Second, applicants should begin planning for the 100% matching‑funds requirement, particularly given the emphasis on new capital obtained as a result of a Strategic Breakthrough Award. Early engagement with private investors, non‑SBIR government programs, and even DoW program offices will be critical to meeting this threshold without delaying award execution.
Third, companies should candidly assess technology readiness and execution feasibility to ensure that any remaining work can realistically be completed within the 48‑month performance period for a Strategic Breakthrough Award. This is especially important for DoW‑focused applicants facing readiness and acquisition‑pathway requirements.
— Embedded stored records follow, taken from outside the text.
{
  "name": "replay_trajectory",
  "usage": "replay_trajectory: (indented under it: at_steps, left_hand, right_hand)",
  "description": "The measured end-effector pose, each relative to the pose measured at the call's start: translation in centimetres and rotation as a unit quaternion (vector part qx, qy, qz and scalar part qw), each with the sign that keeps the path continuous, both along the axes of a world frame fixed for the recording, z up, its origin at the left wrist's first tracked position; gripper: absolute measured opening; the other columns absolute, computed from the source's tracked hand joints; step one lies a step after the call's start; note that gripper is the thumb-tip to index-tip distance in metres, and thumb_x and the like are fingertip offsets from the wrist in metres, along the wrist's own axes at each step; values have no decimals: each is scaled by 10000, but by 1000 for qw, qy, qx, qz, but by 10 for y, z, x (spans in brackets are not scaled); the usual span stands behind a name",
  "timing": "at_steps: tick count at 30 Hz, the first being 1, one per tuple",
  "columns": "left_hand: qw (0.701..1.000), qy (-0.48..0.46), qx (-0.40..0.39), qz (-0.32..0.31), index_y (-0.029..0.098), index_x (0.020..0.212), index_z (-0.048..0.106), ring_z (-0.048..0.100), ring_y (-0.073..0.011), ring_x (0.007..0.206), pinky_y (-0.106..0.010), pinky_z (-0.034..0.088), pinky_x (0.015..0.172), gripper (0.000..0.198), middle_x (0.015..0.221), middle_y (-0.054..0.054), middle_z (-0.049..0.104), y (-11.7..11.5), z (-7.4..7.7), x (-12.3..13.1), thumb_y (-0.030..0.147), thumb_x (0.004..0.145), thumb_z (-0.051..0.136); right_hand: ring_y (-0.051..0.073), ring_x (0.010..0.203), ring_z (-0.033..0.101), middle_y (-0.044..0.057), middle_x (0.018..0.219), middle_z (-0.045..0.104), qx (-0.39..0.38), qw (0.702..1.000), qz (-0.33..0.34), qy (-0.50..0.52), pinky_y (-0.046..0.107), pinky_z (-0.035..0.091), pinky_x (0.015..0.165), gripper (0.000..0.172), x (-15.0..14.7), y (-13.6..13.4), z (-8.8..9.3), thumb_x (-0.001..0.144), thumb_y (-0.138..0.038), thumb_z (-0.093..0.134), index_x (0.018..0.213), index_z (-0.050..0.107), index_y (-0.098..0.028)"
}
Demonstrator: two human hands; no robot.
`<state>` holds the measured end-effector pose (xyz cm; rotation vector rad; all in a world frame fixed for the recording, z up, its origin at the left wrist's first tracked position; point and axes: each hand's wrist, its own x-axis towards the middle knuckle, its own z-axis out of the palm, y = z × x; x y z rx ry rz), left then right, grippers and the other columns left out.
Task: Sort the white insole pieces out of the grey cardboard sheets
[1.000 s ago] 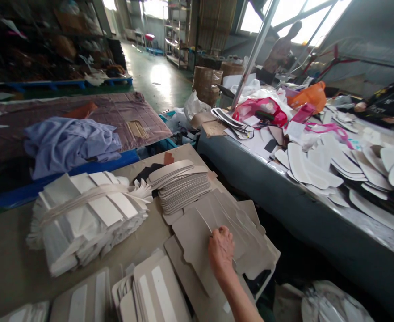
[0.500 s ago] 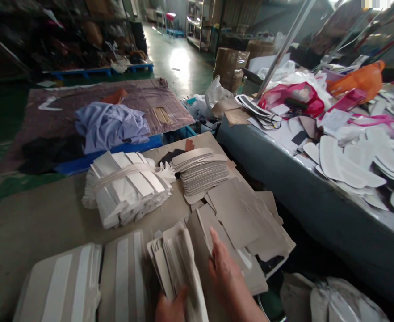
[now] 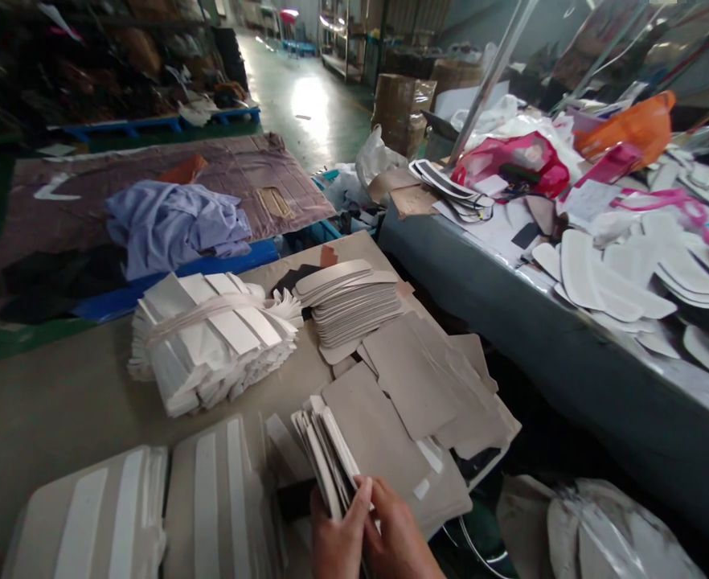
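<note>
My left hand (image 3: 338, 535) grips a bundle of thin beige sheet pieces (image 3: 325, 450), standing on edge, from its near end. Against its right side my right hand (image 3: 394, 523) closes too, fingertips pinching the near edge beside the left thumb. Flat beige sheets (image 3: 379, 422) lie just beyond and right of the hands. To the left sit two piles of beige pieces with white strips, a nearer-left pile (image 3: 98, 515) and another pile (image 3: 213, 490). Farther off are a tied bundle of white strips (image 3: 215, 338) and a neat stack of rounded beige pieces (image 3: 351, 305).
A grey-sided table (image 3: 481, 297) on the right carries white cut pieces (image 3: 608, 273), a pink bag (image 3: 514, 165) and an orange bag (image 3: 632, 133). Blue-purple cloth (image 3: 177, 229) lies on a covered surface ahead. A plastic-wrapped bundle (image 3: 601, 531) sits low at right.
My right hand has come down and left from above the flat sheets onto the bundle. The bundle is now squeezed together upright between both hands. The view has shifted slightly.
</note>
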<state>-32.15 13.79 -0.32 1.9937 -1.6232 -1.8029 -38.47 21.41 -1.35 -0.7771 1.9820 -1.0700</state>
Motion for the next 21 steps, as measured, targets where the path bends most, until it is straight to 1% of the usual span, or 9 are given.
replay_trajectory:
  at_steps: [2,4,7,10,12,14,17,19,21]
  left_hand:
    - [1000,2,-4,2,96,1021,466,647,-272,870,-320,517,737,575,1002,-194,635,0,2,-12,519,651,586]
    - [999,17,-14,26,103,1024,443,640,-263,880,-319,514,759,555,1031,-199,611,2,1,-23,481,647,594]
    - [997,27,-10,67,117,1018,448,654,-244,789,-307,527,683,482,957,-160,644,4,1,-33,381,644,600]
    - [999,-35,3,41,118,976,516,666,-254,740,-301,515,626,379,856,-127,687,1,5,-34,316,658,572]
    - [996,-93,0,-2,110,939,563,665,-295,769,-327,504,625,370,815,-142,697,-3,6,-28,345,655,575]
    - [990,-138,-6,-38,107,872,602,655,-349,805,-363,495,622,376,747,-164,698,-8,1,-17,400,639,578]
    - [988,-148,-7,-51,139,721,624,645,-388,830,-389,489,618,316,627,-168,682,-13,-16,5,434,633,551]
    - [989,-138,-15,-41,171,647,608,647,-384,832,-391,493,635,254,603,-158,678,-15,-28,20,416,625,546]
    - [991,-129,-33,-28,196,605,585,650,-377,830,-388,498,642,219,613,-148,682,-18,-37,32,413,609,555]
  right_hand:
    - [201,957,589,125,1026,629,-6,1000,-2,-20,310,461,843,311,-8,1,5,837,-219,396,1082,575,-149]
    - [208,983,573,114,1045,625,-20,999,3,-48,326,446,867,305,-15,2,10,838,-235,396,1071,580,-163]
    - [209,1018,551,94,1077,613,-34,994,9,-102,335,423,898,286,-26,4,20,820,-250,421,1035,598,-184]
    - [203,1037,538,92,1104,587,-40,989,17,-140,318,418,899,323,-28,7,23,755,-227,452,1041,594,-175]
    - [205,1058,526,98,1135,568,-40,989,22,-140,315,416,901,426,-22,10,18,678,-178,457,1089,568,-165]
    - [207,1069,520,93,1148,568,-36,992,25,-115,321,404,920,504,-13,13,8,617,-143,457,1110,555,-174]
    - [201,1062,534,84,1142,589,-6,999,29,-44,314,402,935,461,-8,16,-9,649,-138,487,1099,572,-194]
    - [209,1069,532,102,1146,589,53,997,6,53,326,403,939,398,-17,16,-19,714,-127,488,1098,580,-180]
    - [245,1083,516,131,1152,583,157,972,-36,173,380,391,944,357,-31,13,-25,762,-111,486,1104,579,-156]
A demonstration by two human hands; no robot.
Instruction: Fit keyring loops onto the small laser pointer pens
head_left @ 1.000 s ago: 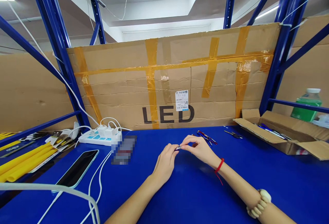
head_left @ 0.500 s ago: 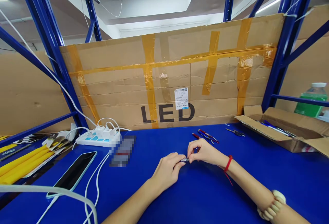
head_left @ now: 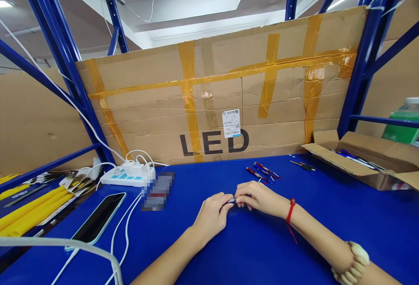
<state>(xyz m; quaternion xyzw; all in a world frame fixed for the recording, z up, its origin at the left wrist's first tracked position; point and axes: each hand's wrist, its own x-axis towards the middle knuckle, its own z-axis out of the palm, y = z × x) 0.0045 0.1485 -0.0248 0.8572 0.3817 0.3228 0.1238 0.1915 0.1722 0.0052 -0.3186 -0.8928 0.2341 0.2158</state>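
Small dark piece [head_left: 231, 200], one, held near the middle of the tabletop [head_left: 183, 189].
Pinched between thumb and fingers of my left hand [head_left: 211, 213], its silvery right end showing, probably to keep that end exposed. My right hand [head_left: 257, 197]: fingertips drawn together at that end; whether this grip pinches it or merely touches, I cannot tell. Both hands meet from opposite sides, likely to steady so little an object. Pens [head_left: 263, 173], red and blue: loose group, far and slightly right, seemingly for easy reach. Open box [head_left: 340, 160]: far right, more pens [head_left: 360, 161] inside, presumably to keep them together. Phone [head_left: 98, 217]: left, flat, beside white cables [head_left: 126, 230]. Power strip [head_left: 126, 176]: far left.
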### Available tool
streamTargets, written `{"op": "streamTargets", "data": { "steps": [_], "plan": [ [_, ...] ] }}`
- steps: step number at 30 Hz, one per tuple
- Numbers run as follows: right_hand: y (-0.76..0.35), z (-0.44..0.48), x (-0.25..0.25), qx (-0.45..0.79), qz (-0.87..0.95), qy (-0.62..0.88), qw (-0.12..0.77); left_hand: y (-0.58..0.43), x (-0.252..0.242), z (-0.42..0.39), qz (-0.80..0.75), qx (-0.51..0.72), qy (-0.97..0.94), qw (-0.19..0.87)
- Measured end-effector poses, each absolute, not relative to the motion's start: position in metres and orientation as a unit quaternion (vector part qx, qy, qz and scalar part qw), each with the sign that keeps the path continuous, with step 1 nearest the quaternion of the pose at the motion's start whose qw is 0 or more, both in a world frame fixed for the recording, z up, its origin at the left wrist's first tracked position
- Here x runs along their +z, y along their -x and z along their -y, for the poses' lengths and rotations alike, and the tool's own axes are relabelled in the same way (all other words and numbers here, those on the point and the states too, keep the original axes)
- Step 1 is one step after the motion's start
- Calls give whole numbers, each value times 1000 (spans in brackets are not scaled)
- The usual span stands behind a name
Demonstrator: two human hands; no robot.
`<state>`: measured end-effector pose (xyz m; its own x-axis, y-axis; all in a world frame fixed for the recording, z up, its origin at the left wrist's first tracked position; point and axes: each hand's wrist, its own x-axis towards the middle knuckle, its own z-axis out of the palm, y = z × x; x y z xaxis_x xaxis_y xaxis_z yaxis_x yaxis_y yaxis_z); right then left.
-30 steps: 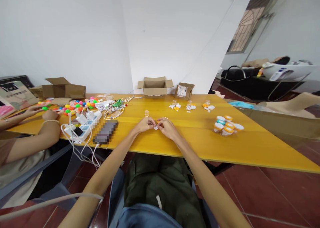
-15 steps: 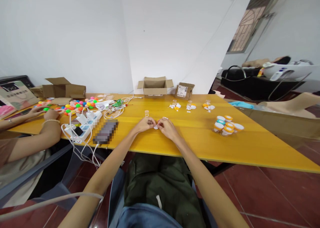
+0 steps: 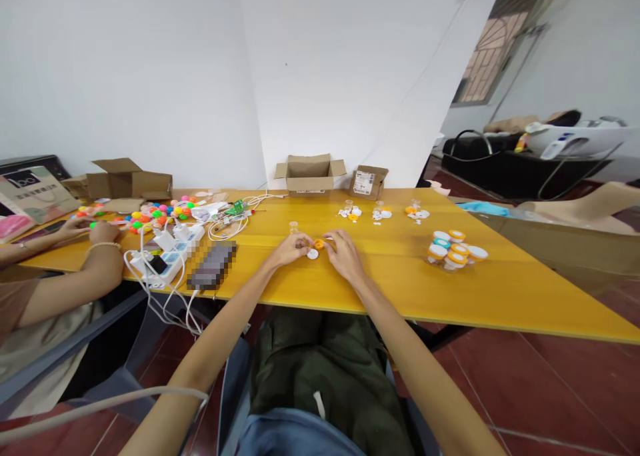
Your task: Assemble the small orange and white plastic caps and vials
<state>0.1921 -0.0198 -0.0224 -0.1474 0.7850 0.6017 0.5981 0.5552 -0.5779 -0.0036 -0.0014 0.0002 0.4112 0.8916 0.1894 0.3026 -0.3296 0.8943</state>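
Note:
My left hand [image 3: 291,248] and my right hand [image 3: 343,252] rest close together on the yellow table [image 3: 380,276], fingers curled. Between their fingertips sits a small orange cap [image 3: 319,244], and both hands pinch at it. A small white disc [image 3: 313,254] lies on the table just below the cap, next to my left fingers. A tiny clear vial [image 3: 293,227] stands upright just beyond my left hand.
Capped jars [image 3: 454,249] cluster to the right, small parts [image 3: 379,213] lie farther back, and two open cardboard boxes [image 3: 310,173] stand by the wall. Left are a power strip with cables [image 3: 170,251], a phone [image 3: 212,265], and another person's hands [image 3: 103,233] among coloured balls [image 3: 155,213].
The orange cap now shows between my fingertips and the white disc lies free on the table. My right hand has shifted slightly forward. The view tilted a little.

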Motion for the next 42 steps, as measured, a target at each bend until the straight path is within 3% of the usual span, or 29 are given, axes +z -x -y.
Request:
{"op": "streamTargets", "data": {
  "steps": [10,19,25,42],
  "plan": [
    [-189,14,-23,67,806,452,377,4,7,14,-388,331,-773,377],
    [-192,16,-15,249,712,437,490,2,1,13,-380,337,-769,389],
    [-186,17,-16,334,686,392,514,2,-1,11,-390,341,-764,385],
    [-186,24,-12,285,728,394,482,1,-7,7,-365,373,-750,407]
  ]
}}
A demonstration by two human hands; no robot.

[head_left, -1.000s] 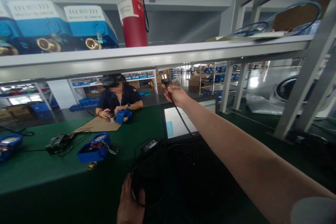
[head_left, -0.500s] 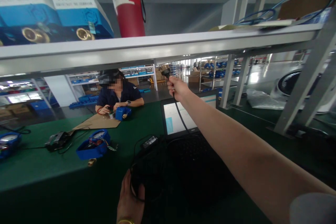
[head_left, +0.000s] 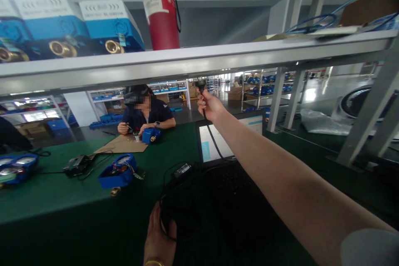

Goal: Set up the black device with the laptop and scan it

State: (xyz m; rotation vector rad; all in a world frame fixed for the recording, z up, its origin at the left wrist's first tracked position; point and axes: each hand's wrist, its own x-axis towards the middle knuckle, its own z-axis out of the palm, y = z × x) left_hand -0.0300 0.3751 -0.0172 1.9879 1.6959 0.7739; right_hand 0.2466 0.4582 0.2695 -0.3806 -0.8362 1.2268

The reauthorization bill also shows Congress’s interest in creating new vetting structures around SBIR/STTR awards to address national security and supply chain concerns. When coupled with shorter award timelines, these requirements mean applicants should proactively review ownership, affiliations, IP, and cybersecurity practices, and ensure internal and partner arrangements are largely in place as soon as possible. For STTR applicants in particular, this diligence should extend to research institution partners.
Companies that align early around transition readiness, capital strategy, and security diligence will be best positioned to compete under the reauthorized SBIR/STTR framework.